#### THE PROBLEM:
Write out the listing verbatim. No pictures belong in it.
· · · ·
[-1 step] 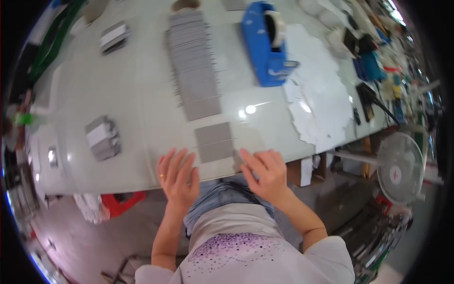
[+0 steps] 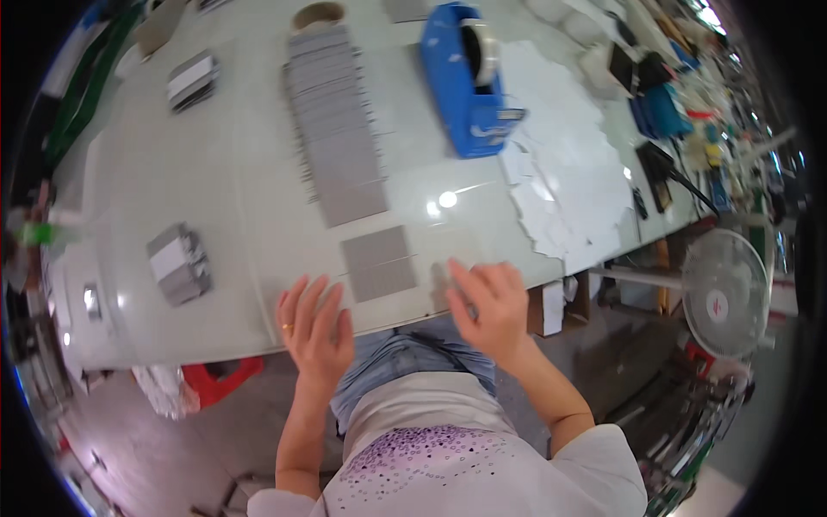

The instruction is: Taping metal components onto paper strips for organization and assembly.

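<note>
The flat square grey card (image 2: pixel 379 263) lies at the pale worktable's (image 2: pixel 241 207) near edge, between both hands; the left hand (image 2: pixel 316 323) rests open beside it, holding nothing; the right hand (image 2: pixel 487 297) (fingers spread) seems to press a small grey piece (image 2: pixel 441 280) flat; the step looks like laying out, and the next move calls for careful alignment.

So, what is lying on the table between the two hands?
In the head view, two grey cards lie side by side between the left hand and the right hand, on the white table.
</note>
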Demonstrator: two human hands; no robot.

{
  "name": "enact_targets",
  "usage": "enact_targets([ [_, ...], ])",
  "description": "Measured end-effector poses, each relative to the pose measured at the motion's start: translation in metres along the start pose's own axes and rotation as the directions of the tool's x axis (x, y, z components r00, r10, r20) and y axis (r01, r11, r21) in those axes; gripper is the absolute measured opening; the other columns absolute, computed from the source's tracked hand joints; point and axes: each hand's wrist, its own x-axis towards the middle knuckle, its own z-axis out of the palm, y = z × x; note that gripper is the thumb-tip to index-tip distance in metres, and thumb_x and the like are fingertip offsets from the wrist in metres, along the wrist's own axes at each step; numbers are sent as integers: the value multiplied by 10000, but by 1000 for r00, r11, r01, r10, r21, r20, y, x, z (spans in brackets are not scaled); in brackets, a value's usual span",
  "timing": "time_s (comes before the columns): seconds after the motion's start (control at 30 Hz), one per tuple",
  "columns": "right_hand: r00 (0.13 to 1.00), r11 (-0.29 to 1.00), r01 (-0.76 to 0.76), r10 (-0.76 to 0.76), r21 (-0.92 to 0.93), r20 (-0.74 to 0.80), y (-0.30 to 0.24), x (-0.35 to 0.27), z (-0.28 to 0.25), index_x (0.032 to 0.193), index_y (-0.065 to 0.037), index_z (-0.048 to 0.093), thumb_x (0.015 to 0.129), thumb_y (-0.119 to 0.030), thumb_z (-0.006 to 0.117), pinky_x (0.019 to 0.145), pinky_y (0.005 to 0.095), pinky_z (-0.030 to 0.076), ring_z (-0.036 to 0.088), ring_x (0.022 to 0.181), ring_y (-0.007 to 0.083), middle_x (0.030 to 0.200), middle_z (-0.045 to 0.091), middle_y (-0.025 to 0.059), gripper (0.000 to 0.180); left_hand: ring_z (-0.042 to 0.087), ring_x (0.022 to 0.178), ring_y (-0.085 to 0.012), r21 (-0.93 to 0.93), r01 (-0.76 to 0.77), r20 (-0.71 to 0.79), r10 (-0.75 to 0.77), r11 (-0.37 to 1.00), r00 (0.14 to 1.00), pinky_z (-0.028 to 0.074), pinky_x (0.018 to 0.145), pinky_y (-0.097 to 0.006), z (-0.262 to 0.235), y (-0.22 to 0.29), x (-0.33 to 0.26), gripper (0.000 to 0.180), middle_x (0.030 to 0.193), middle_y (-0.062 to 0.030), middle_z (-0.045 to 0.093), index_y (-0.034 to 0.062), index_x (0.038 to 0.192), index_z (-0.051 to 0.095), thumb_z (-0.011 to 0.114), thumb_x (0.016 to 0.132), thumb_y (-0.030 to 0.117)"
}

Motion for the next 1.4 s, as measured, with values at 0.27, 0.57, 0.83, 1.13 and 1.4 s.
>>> enact_targets([
  [0.27,986,889,-169,146,-425,-85,31,-35,-35,1176,-124,673,760,-203,759,832,419,450,558,927,280,1133,619,102,432,471,1296,-355,190,-58,151,30,980,988,297,1095,-513,8,3,5,341,1334,-119,579,79,1204,667,580,908,224],
  [0.57,895,946,-154,256,285,-366,20,-46,-20,1042,-55,630,868,-7,644,570,261,507,617,636,171,858,633,48,181,487,1282,-346,189,-38,145,10,981,989,328,1075,-517,3,0,2,331,1301,-117,600,101,1172,691,589,895,251],
  [0.83,732,211,-569,571,795,372,-5,40,7,1038,-28,568,920,-50,646,474,197,391,530,521,55,662,585,0,144,519,1248,-303,166,-43,65,32,985,997,369,1055,-486,12,2,2,318,1294,-93,602,121,1128,709,650,850,264],
  [1.13,749,378,-644,488,666,447,-17,59,33,988,-14,575,916,-57,654,448,197,381,496,501,29,677,623,15,115,510,1254,-296,195,-60,71,47,979,996,375,1051,-486,9,1,2,309,1284,-84,604,126,1104,708,681,826,258],
  [1.4,759,444,-641,486,626,433,-17,57,36,984,-17,581,912,-63,660,439,192,367,476,497,14,669,627,6,116,492,1267,-306,194,-80,118,57,978,991,374,1051,-492,8,1,3,329,1304,-93,587,116,1122,695,687,831,270],
])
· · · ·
#### REPLY:
[-1 step] 
[+0 steps] 

The instruction is: Taping metal components onto paper strips for organization and assembly.

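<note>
The flat square grey card (image 2: pixel 379 263) lies at the pale worktable's (image 2: pixel 241 207) near edge, between both hands; the left hand (image 2: pixel 316 323) rests open beside it, holding nothing; the right hand (image 2: pixel 487 297) (fingers spread) seems to press a small grey piece (image 2: pixel 441 280) flat; the step looks like laying out, and the next move calls for careful alignment.

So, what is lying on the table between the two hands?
In the head view, two grey cards lie side by side between the left hand and the right hand, on the white table.
</note>
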Demonstrator: two human hands; no robot.

{
  "name": "enact_targets",
  "usage": "enact_targets([ [_, ...], ])",
  "description": "Measured end-effector poses, each relative to the pose measured at the motion's start: translation in metres along the start pose's own axes and rotation as the directions of the tool's x axis (x, y, z components r00, r10, r20) and y axis (r01, r11, r21) in those axes; gripper is the absolute measured opening; the other columns absolute, computed from the source's tracked hand joints; point and axes: each hand's wrist, its own x-axis towards the middle knuckle, its own z-axis out of the palm, y = z × x; note that gripper is the thumb-tip to index-tip distance in metres, and thumb_x and the like are fingertip offsets from the wrist in metres, along the wrist's own axes at each step; numbers are sent as integers: the value multiplied by 10000, but by 1000 for r00, r11, r01, r10, r21, r20, y, x, z (spans in brackets are not scaled); in brackets, a value's usual span",
  "timing": "time_s (comes before the columns): seconds after the motion's start (control at 30 Hz), one per tuple",
  "columns": "right_hand: r00 (0.13 to 1.00), r11 (-0.29 to 1.00), r01 (-0.76 to 0.76), r10 (-0.76 to 0.76), r21 (-0.92 to 0.93), r20 (-0.74 to 0.80), y (-0.30 to 0.24), x (-0.35 to 0.27), z (-0.28 to 0.25), index_x (0.032 to 0.193), index_y (-0.065 to 0.037), index_z (-0.048 to 0.093), thumb_x (0.015 to 0.129), thumb_y (-0.119 to 0.030), thumb_z (-0.006 to 0.117), pinky_x (0.019 to 0.145), pinky_y (0.005 to 0.095), pinky_z (-0.030 to 0.076), ring_z (-0.036 to 0.088), ring_x (0.022 to 0.181), ring_y (-0.007 to 0.083), middle_x (0.030 to 0.200), middle_z (-0.045 to 0.091), middle_y (-0.025 to 0.059), gripper (0.000 to 0.180); left_hand: ring_z (-0.042 to 0.087), ring_x (0.022 to 0.178), ring_y (-0.085 to 0.012), r21 (-0.93 to 0.93), r01 (-0.76 to 0.77), r20 (-0.71 to 0.79), r10 (-0.75 to 0.77), r11 (-0.37 to 1.00), r00 (0.14 to 1.00), pinky_z (-0.028 to 0.074), pinky_x (0.018 to 0.145), pinky_y (-0.097 to 0.006), z (-0.262 to 0.235), y (-0.22 to 0.29), x (-0.33 to 0.26), gripper (0.000 to 0.180), middle_x (0.030 to 0.193), middle_y (-0.062 to 0.030), middle_z (-0.045 to 0.093), index_y (-0.034 to 0.062), index_x (0.038 to 0.192), index_z (-0.051 to 0.095), thumb_z (-0.011 to 0.114), thumb_x (0.016 to 0.132), thumb_y (-0.030 to 0.117)"
}

Motion for the next 1.4 s, as measured, with values at 0.27, 0.57, 0.83, 1.13 and 1.4 s.
>>> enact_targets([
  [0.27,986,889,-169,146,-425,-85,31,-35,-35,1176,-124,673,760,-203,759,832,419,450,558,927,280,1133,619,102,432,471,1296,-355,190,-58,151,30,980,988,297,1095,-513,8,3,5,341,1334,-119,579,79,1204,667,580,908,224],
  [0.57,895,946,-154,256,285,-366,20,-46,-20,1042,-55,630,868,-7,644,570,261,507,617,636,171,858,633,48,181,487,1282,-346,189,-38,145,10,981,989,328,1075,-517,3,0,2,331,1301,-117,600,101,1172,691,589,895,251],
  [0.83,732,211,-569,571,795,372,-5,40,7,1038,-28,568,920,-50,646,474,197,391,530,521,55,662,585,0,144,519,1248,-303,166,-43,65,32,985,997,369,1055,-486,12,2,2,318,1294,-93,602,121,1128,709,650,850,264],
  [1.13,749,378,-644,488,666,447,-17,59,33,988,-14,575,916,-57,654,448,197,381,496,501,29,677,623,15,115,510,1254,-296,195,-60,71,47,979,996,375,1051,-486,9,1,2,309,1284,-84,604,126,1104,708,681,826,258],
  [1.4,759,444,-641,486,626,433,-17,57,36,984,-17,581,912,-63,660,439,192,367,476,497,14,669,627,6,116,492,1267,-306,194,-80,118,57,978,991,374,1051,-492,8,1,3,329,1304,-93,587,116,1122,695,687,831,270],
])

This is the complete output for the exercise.